Tuesday, July 2, 2013

Rape U.

"When Shannon Schieber moved into an apartment on a quiet, pretty little street in Philadelphia to pursue a doctorate at the prestigious University of Pennsylvania Wharton Business School nearby, she didn't know that a serial rapist was stalking single women in the area.

"Neither did the police. Eight months later the man broke into her home in the middle of the night, raped the 23-year-old, then choked her to death as she put up a tremendous fight.

"Schieber was his fifth victim. There were to be seven others viciously assaulted after her. But Schieber was the only one he killed, and the police blunders surrounding that case helped expose a scandal.

"It emerged that the Philadelphia police department harboured a culture where rape victims were routinely belittled and their cases ignored by patrol officers and detectives, while predators got away with sexual assault and, literally, murder."

Police enabling serial rapists and murder: why?

One of the city's big weaknesses was tolerating a system where for years detectives had got away with filing rape cases under a non-criminal classification code that was the equivalent of sweeping them under the carpet.

With UAlbany police "chief" J. "Frank" Wiley not referring cases to the Albany County DA, and Wiley and his crew filing false police reports, not giving all cases dispositions, etc., it looks like the UAlbany police share that big weakness.

"New York and Baltimore are examples of cities where policing rape has made some recent progress but still faces significant obstacles, according to various experts. Many other cities hide bad practices behind a lack of oversight at local or federal level."

Baltimore: where "chief" Wiley (who'd never so much as been a security guard in New York) allegedly had been a city police officer for a single year. As for SUNY Police, City of Albany Police, Albany County Sheriff's Office, NYS Troopers, FBI, etc. in general: lack of oversight at every level so far.
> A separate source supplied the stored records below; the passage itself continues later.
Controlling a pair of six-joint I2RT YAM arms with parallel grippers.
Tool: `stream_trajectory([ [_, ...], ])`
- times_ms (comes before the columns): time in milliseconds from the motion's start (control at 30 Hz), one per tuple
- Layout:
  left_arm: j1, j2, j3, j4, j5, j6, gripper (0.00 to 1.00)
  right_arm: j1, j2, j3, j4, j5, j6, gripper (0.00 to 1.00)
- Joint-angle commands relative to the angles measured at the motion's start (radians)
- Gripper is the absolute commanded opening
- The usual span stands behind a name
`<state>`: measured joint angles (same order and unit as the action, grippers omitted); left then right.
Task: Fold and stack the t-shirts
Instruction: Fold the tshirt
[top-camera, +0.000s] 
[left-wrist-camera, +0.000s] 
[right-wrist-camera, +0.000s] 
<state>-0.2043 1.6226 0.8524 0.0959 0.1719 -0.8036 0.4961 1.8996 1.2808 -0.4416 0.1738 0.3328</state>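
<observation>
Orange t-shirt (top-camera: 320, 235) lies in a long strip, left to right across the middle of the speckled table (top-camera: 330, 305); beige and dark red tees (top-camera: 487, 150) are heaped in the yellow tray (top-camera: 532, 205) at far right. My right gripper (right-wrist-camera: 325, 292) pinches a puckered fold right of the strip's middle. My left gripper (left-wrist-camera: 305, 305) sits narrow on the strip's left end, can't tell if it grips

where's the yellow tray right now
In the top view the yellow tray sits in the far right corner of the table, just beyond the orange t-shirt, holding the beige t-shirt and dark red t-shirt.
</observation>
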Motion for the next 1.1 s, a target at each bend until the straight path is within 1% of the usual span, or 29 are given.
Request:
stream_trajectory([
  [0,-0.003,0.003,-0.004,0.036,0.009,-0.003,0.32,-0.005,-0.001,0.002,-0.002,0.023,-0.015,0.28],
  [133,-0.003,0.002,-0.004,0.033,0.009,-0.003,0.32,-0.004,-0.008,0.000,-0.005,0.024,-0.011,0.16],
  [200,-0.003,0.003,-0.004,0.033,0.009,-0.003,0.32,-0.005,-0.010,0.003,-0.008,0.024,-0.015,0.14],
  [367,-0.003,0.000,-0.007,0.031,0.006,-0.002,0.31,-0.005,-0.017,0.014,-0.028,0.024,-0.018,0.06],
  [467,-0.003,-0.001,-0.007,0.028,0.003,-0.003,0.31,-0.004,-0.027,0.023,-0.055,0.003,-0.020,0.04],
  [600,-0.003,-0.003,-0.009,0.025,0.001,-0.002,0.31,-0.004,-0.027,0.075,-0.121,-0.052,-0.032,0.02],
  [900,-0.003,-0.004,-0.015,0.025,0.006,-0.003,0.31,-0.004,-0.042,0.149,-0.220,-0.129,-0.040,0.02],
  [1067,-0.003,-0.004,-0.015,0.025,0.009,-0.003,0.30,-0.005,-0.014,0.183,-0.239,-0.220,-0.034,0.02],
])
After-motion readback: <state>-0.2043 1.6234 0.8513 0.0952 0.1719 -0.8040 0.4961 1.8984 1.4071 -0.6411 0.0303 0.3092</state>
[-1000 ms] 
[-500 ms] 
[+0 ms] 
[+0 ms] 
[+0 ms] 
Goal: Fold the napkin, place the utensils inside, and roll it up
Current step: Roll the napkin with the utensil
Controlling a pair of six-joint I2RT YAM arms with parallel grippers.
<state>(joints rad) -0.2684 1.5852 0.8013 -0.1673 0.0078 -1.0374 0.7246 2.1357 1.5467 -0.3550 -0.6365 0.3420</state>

"'A police department that has problems and is making mistakes has got to recognise the need to change, and it has to start at the top,' said Charles Ramsey, Philadelphia's police commissioner since 2008 and the president of the Police Executive Research Forum, which aims to spread best practices nationally.

"'If they don't take action, eventually it's going to come to light anyway, resulting in scandals where the police have intentionally misclassified crimes – and you're going to get a victim saying 'there's been no investigation, no follow-up'."

And so it is at UAlbany.

"Some inherently sexist but sometimes mainly exhausted police developed a 'lady, let's get this over with' attitude, Boyle said, which he now describes as 'inexcusable and indefensible' but was routine before the scandal broke – and still is in many departments up and down the country."
"Schieber was heard screaming for help by a neighbour, who called the police.

"They arrived in six minutes, knocked on Schieber's door but, hearing nothing and seeing no signs of forced entry, they left.

"Schieber's father, Sylvester Schieber believes, especially having chewed the case over with federal criminologists, that the attacker intended solely to rape his daughter, but when the patrol officers knocked on the door he strangled her to silence her, then fled out of the balcony door.

"If the officers had known there was a serial rapist prowling the area they would probably have forced their way in and perhaps been able to save the promising young finance student – although she would not have chosen that area to live if the public had been warned, he said.

"'They set Shannon up for murder,' Schieber said.

"The police were initially convinced her murder was a crime of passion by an ex-suitor.

"It took eight months for investigators to link the five neighbourhood cases to one predator and two years and a series of Pulitzer prize-nominated investigations by the Philadelphia Inquirer newspaper for the police to admit there was anything more than 'isolated sloppiness' at play, and that comprehensive reform was needed."

Walters, Joanna. "Investigating rape in Philadelphia: how one city's crisis stands to help othersIn the 80s and 90s, police were found to have regularly ignored rape cases. The resulting crisis brought shame to the city – but now the department's transformation is a model for others." The Guardian. July 2, 2013. http://www.guardian.co.uk/world/2013/jul/02/rape-philadelphia-investigation-crisis-crimes

Could SUNY Police be said to have been setting students up for abductions, rapes, assaults, suicides? Could the NYS Legislature, which knows of problems yet doesn't bother itself to act?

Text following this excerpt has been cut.